This sequence diagram shows how a Raft-style leader election proceeds after primary failure. Follower 1 and Follower 2 detect a heartbeat timeout from the crashed leader, then both request votes for term+1 from the quorum. Follower 1 wins the majority vote, declares itself the new leader, and immediately begins log replication to Follower 2. The key takeaway is that quorum voting prevents split-brain even when multiple followers detect failure simultaneously.

📊 Replica State Transitions

stateDiagram-v2
    [*] --> Follower
    Follower --> Candidate: Heartbeat timeout
    Candidate --> Leader: Wins election
    Candidate --> Follower: Higher term seen
    Leader --> Follower: Higher term seen
    Leader --> [*]: Graceful shutdown

This state diagram captures the complete lifecycle of a Raft replica. A new node enters as a Follower and transitions to Candidate on heartbeat timeout, then either wins election to become Leader or reverts to Follower upon encountering a higher term. An active Leader similarly steps down when a higher term is observed, and exits cleanly on graceful shutdown. Term numbers are the safety primitive that prevents two nodes from simultaneously believing they hold write authority.

🌍 Real-World Applications: Catalogs, Payment Metadata, and Control Planes

Replication appears in many different forms depending on the workload.

E-commerce catalog: product reads dominate writes, so read replicas help scale traffic while the primary handles inventory updates and editorial changes.

Payment metadata systems: even if money movement uses stronger guarantees elsewhere, supporting metadata such as transaction views, audit logs, or reconciliation dashboards often needs highly available replicas for reporting and operations.

SaaS control planes: tenants expect admin dashboards to keep working during partial failures. Replicas and automated failover keep configuration reads available while preserving a well-defined primary for updates.

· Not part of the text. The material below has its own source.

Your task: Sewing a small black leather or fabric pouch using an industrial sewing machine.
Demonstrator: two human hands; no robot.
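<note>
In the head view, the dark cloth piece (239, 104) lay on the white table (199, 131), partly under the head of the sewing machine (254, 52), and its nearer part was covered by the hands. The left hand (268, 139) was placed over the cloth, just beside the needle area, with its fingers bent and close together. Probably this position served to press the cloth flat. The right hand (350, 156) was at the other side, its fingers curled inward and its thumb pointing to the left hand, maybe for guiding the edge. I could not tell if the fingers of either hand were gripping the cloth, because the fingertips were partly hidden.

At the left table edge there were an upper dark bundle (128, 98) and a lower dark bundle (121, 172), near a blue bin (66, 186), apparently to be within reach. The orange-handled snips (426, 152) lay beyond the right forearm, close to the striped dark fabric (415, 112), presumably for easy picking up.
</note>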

GitHub (MySQL read replicas for pull request listing): GitHub serves hundreds of millions of PR list and diff queries from read replicas while keeping all writes on the MySQL primary. Their 2018 multi-hour incident involved metadata divergence between primary and replica during a failover — the replica chosen for promotion had accumulated roughly 35 seconds of replication lag, meaning recent write-ahead log entries had not yet replayed. The lesson: replica lag at the moment of failure determines your actual RPO, not average lag during quiet periods.

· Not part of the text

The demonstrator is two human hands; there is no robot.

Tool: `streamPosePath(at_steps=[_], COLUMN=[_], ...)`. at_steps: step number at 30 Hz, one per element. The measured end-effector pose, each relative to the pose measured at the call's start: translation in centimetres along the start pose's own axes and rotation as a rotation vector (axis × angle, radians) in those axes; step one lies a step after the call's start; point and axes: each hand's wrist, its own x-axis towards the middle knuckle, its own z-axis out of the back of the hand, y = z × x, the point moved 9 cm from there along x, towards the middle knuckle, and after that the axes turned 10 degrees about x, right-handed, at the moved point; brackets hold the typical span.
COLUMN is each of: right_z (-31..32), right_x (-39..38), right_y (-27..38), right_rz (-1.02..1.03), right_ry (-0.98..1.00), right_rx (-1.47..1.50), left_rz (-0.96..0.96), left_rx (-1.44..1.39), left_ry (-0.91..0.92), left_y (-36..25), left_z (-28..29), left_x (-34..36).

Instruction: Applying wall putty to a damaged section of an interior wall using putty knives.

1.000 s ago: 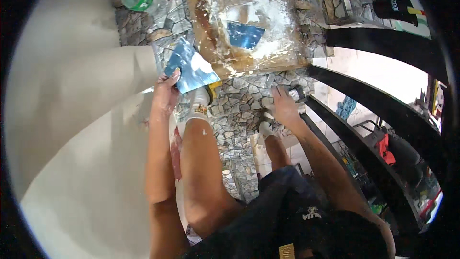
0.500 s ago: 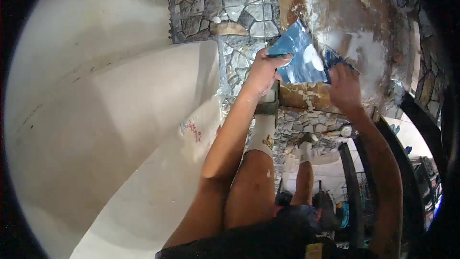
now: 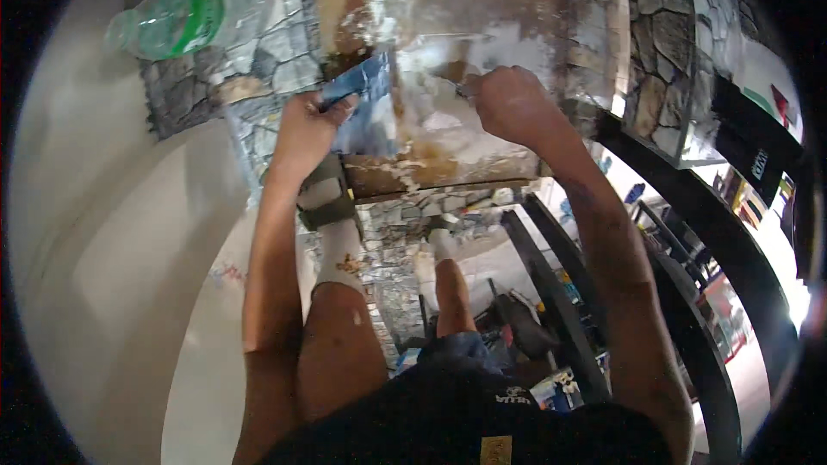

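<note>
My left hand (image 3: 306, 133) is closed on a blue flat putty spreader (image 3: 369, 108) smeared with white, its thumb lying on the top face. The spreader stands tilted beside the left part of a brown wooden board (image 3: 375, 176) coated with white putty (image 3: 444, 112). To the right, my right hand (image 3: 514, 103) is closed over the board. Its fingers pinch a scraper (image 3: 465, 86), of which only a thin dark edge shows; the rest is hidden by the hand. The two tools are apart.
A clear plastic bottle with a green label (image 3: 177, 21) lies on stone-patterned flooring (image 3: 250, 60) at the upper left. A pale curved wall (image 3: 103, 250) runs along the left. Dark railing bars (image 3: 689, 155) cross the right side. My legs and feet (image 3: 340, 250) are below the board.
The view has swung to the right. My right hand has parted from the blue spreader and is now over the puttied board. My left hand still grips the spreader, now tilted more steeply.
</note>
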Motion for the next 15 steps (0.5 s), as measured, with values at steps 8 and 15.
streamPosePath(at_steps=[8,15], right_z=[-0.1,-1.8], right_x=[-5.5,-5.7], right_y=[-1.9,-0.3], right_rz=[-0.543,-0.686], right_ry=[-0.379,-0.489], right_rx=[0.568,0.805], left_rz=[-0.181,-0.317], left_rx=[0.371,0.430], left_ry=[-0.002,-0.002], left_y=[-7.8,-10.1], left_z=[-2.1,-4.5], left_x=[-0.4,-1.3])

Shopify (automated MySQL failover with Orchestrator): Shopify's OLTP layer uses MySQL with Orchestrator for automated leader election. Orchestrator selects the most up-to-date replica by comparing GTID (Global Transaction ID) positions, promotes it, and redirects ProxySQL within < 30 seconds. Replicas lagging more than 30 seconds at promotion time are excluded from the automatic candidate pool — a hard safety boundary between automatic and manual promotion paths.

On the primary, streaming replication requires setting the WAL level to replica, configuring a maximum number of WAL sender processes for connected standbys, and declaring which replicas must acknowledge a write before the primary responds to the client. Retaining a generous buffer of WAL segments prevents slower replicas from falling too far behind during transient network hiccups. On the monitoring side, the primary exposes per-replica replication lag as the byte difference between the log position it has sent and the position each replica has actually replayed. A lag above a few tens of megabytes warrants investigation; a lag exceeding several hundred megabytes at the moment of primary failure is a signal to exclude that replica from automatic promotion until it catches up, since its effective RPO is now measured in significant data loss rather than milliseconds.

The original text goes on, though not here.